Segment Open

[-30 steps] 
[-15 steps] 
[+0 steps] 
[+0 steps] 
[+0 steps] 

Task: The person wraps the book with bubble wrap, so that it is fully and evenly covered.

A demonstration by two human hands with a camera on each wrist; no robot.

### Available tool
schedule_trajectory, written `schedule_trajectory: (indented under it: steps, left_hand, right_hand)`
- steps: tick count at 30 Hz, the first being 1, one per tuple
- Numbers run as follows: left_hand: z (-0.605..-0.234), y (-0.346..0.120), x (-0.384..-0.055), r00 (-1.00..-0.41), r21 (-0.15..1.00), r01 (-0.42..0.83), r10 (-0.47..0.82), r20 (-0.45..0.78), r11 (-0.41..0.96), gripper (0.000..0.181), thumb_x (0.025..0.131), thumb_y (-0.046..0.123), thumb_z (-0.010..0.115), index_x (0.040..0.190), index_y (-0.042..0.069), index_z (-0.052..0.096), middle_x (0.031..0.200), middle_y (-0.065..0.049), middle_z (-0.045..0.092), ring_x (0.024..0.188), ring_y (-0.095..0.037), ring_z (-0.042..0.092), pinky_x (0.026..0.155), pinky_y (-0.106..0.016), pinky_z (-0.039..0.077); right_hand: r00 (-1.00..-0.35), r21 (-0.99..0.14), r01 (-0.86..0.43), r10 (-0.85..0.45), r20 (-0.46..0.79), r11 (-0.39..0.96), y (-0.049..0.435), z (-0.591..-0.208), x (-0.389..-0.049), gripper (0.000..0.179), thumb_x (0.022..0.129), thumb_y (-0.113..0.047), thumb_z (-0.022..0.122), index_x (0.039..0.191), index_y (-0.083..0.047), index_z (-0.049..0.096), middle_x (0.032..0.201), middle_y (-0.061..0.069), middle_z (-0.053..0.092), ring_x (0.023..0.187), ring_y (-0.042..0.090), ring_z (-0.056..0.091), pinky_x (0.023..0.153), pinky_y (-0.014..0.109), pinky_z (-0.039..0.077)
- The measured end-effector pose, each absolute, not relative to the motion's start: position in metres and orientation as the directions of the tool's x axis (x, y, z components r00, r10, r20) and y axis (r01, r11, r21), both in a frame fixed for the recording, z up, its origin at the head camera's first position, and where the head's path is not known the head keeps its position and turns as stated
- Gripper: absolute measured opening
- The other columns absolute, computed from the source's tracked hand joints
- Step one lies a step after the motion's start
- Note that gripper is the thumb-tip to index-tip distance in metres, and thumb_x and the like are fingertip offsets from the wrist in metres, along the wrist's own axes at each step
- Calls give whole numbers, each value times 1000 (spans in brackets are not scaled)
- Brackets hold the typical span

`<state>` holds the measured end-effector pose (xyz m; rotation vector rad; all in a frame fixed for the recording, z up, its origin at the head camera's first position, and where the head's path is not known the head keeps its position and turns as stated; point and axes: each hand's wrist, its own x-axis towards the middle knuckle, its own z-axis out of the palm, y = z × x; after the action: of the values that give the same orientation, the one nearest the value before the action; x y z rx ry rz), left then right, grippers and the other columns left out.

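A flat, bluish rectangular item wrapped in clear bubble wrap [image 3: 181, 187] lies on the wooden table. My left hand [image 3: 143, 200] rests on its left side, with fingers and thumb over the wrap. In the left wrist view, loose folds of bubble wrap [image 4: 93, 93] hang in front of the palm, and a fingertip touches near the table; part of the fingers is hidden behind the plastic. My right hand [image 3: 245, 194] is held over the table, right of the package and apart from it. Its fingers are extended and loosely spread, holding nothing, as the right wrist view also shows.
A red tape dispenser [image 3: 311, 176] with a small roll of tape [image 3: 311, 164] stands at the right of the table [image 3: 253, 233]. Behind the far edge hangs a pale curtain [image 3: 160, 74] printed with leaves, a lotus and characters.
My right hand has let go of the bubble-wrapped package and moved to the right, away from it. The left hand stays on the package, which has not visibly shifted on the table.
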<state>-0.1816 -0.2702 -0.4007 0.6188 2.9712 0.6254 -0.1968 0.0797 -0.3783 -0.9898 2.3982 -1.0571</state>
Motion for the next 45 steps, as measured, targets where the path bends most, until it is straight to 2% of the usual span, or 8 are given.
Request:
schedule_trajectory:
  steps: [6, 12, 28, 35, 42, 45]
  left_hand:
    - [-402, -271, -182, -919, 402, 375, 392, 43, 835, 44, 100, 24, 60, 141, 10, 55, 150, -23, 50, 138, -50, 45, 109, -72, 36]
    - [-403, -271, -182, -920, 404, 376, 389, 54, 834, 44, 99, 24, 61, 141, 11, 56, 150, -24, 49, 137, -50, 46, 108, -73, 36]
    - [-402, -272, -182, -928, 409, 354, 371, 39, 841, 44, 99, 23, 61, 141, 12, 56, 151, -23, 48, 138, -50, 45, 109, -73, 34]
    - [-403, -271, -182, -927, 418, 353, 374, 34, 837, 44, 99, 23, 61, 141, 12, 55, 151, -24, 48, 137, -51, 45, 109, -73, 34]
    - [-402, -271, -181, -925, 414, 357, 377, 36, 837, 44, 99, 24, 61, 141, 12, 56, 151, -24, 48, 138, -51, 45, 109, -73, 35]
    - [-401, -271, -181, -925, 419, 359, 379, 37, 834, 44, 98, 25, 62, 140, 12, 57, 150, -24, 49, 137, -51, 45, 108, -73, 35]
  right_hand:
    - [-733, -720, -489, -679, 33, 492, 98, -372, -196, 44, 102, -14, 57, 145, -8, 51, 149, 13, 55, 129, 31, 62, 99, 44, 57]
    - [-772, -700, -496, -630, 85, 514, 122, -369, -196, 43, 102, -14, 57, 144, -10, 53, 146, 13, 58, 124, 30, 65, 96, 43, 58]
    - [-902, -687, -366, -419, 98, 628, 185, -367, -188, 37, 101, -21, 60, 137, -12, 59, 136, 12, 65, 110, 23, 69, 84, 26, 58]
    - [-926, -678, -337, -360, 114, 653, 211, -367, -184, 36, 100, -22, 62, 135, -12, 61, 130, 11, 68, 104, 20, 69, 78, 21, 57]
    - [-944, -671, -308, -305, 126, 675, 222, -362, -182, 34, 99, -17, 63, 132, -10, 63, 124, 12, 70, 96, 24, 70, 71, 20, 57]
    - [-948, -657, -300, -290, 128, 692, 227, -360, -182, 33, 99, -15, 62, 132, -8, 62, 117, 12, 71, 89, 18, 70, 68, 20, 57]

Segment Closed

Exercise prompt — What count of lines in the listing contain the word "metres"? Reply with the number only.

Written reply — 2